Arizona Expands School Voucher Program to All 1.1 Million Students
The Arizona Legislature passed the largest school voucher expansion in the country this session. House Bill 2853, sponsored by house majority leader representative Ben Toma, expands Arizona’s Empowerment Scholarship Accounts in the 2022-2023 school year to all 1.1 million Arizona students who are eligible to enroll in any public school in the state, including a preschool program for students with disabilities, a kindergarten program, any student in grades 1 through 12 and any other student who otherwise does not qualify for an ESA, and students who attended a nonpublic school for pupils with disabilities in the prior year. ESA dollars can be spent on anything a student needs, from tuition for a private school to tutoring or to homeschooling materials; however, the bill excludes allowing families to use ESA moneys to pay for computer hardware and technological devices primarily used for an educational purpose.
More than 11,775 students now use ESAs to attend private schools using public taxpayer dollars.
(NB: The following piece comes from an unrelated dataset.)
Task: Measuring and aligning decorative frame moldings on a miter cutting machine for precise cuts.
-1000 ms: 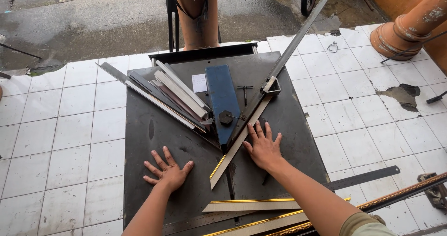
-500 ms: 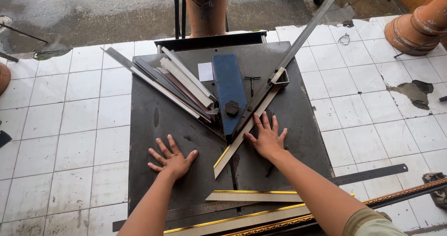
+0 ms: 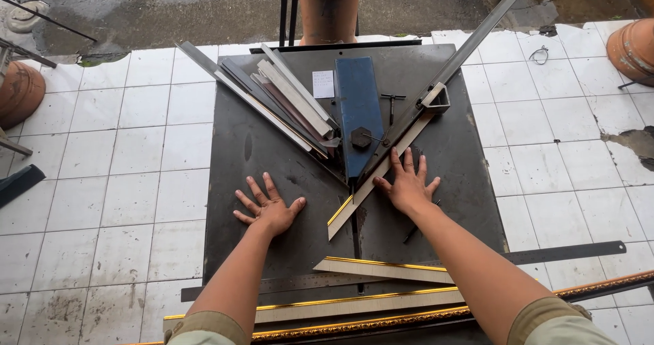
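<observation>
Head view of a dark steel cutting table (image 3: 272, 147) standing on a floor of white tiles (image 3: 102, 168); since a second ago the framing has crept forward and down, while the layout on the plate is unchanged. Two long guide rails form a V on the plate: the right rail (image 3: 477, 35) runs from the upper right corner down to the centre, and a bundle of grey and pale strips (image 3: 286, 103) lies along the left one. A blue blade housing (image 3: 357, 110) sits between them with a black hexagonal knob (image 3: 360, 138) at its lower end. A cream moulding strip with a gold edge (image 3: 371, 192) lies against the right rail, its cut tip pointing down-left past the centre slot. The right hand (image 3: 407, 185) lies flat, fingers spread and gripping nothing, palm on the plate and fingertips on or at that strip; compared with the earlier frames it has kept the same place, which suggests the strip is being held seated against the rail rather than fed. The left hand (image 3: 269, 207) is likewise open and flat on bare plate, well apart from the strip, and has hardly shifted. Nearer the person lie a short mitred offcut (image 3: 385, 269), longer gold-edged mouldings (image 3: 354, 309) and a steel ruler (image 3: 565, 252). A terracotta pot (image 3: 20, 89) stands at far left
</observation>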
The average student receives $6,641, or about 90% of per-pupil funding for a student attending a district public school.
While the legislation was signed into law, Arizona voters may have the final say on the matter. The education group Save Our Schools Arizona, which advocates on behalf of public school education, successfully referred a previous expansion of the ESA voucher program to the ballot in 2018 which was overwhelmingly rejected by the voters. The group once again plans to refer this expansion to the ballot.